Each line of the data below must be given again exactly as written.

···

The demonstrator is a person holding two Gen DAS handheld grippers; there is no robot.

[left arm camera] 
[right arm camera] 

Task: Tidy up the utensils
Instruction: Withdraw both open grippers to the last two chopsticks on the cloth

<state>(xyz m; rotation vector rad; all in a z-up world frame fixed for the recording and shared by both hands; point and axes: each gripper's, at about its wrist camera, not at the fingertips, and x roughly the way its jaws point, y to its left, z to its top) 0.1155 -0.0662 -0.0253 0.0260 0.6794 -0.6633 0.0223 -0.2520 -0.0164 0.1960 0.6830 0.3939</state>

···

_Exercise solution_
The demonstrator is a person holding two Gen DAS handheld grippers; there is no robot.

[left arm camera] 
[right arm camera] 

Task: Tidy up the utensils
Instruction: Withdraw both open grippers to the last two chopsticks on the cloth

<state>(xyz m; rotation vector rad; all in a z-up world frame fixed for the recording and shared by both hands; point and axes: each gripper's, at about its wrist camera, not at the fingertips, and x roughly the way its jaws point, y to its left, z to its top) 0.1155 -0.0662 -0.0253 0.0260 0.6794 -0.6633 0.0223 -0.2520 -0.0164 0.1960 0.6830 0.3939</state>

The output requires no further additions.